In her memoir, Malleson recalls her invitation, from Sayers, to join the Detection Club in 1932: Everything snobbish in my system acclaimed this opportunity to hobnob with the Great. And the Detection Club is very snobbish indeed … an association of the aristocracy of the detective-writing world. Conditions of admission were exceedingly rigid; popularity had nothing to do with it. In no circumstances could a thriller-writer be admitted.

Three-A-Penny may be a period piece, but was a fascinating period, and it was written by an intelligent woman who did not lack talent, only perhaps confidence. When one of her novels received rave reviews it seemed a refutation of all one had learned in childhoodbut the book did not sell and Malleson concluded: I was one of those unhappy authors who can please everyone except the public.

   Books of the Month

The new John Le Carré novel, Agent Running in the Field, published by Viking, confirms that there is less to badminton than meets the eye unless, that is, the games are used as cover for clandestine meetings by spies. (I am tempted here to reveal how, when a trainee journalist being recruited for MI6, my ‘handler’ and I agreed to meet under cover of darts matches in the local pub league. My recruitment was terminated after less than a month, however, when the agent ‘running’ me – a southerner – realised he could not get on with Tetleys Bitter, or keep up with the consumption rate of the rest of the team.)

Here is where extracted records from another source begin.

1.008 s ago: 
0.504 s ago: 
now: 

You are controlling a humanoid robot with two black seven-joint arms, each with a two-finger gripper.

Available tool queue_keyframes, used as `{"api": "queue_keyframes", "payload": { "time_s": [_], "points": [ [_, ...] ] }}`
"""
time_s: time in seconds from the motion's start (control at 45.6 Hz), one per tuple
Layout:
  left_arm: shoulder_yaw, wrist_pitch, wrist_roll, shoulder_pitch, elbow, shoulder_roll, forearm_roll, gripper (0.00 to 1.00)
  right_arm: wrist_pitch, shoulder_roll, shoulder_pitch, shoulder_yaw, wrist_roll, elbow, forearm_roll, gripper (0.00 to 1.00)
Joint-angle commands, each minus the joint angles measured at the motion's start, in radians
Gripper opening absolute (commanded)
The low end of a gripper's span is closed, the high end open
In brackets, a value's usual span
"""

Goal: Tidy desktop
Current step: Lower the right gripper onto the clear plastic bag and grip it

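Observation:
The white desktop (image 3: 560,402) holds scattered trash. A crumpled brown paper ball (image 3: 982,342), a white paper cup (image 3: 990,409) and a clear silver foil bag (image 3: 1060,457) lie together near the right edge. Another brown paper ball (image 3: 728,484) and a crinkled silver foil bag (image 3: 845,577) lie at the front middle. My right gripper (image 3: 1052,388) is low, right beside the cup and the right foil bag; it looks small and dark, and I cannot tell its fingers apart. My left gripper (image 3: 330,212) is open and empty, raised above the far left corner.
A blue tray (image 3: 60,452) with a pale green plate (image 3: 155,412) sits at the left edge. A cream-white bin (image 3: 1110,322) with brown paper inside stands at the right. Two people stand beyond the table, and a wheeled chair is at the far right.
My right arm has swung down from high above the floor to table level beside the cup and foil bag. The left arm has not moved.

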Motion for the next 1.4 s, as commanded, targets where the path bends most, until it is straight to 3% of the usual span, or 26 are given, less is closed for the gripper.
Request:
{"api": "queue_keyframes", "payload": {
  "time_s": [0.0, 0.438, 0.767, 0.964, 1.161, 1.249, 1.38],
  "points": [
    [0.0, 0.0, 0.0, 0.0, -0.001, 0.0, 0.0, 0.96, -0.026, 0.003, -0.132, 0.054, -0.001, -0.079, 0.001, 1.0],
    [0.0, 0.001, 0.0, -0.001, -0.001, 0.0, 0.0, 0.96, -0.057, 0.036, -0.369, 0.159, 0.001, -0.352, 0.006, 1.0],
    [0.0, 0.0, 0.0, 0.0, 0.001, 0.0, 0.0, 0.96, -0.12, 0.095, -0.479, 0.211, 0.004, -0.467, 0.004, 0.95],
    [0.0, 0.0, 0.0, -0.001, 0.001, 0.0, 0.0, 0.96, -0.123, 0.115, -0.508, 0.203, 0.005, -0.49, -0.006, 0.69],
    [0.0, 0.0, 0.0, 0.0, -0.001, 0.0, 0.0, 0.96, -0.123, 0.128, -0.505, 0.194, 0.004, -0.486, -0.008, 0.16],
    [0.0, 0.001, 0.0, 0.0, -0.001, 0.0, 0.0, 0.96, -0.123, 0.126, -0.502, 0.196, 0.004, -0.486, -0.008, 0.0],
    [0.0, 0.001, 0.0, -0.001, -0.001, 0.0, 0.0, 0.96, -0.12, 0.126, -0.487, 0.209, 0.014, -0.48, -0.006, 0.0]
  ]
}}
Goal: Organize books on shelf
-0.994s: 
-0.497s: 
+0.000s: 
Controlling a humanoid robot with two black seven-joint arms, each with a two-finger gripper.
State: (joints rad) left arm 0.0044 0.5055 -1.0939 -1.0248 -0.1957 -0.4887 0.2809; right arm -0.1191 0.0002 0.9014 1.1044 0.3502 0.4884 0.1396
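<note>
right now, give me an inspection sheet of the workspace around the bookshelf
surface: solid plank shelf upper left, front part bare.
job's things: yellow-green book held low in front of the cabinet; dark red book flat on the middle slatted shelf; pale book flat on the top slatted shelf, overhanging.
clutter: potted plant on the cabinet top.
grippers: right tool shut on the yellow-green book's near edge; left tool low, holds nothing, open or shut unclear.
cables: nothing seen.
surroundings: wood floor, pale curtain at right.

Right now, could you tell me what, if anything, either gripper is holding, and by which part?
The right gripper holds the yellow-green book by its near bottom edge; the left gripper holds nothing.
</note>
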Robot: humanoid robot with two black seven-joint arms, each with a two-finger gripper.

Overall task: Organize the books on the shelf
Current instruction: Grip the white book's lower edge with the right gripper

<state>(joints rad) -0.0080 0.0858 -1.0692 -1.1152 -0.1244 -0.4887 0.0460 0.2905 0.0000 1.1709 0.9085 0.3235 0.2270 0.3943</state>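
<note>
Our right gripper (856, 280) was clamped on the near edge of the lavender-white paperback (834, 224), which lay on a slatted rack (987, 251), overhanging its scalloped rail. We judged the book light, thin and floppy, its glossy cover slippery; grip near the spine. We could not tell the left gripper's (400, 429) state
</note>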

Agent Running in the Field is classic, unmistakeable Le Carré, where brutal martial arts combats are portrayed as seemingly polite conversations between intelligent people. It has the added bonus of some wonderfully vitriolic rants about the stupidity of Brexit, a certain American president and the dismissal of Vladimir Putin as ‘a fifth-rate spy’ – surely the most damning condemnation in the Le Carré lexicon.

And it is Putin (‘and his gang of unredeemed Stalinists’) who is blamed by the narrator for Russia not going forward to a bright future, but backwards into her dark, delusional past, which is a faint echo of the sentiment expressed in the new Boris Akunin novel [see below] about Russia in 1918.

When Boris Akunin’s eccentric Russian detective Erast Fandorin first appeared twenty years ago, he was greeted as a refreshing cross between Sherlock Holmes and James Bond. The Holmesian homage is clear and clearly sincere, but I always felt that Fandorin, with his love of Eastern philosophy, sprung-coil energy and martial arts skills, had more in common with Adam Hall’s special agent Quiller.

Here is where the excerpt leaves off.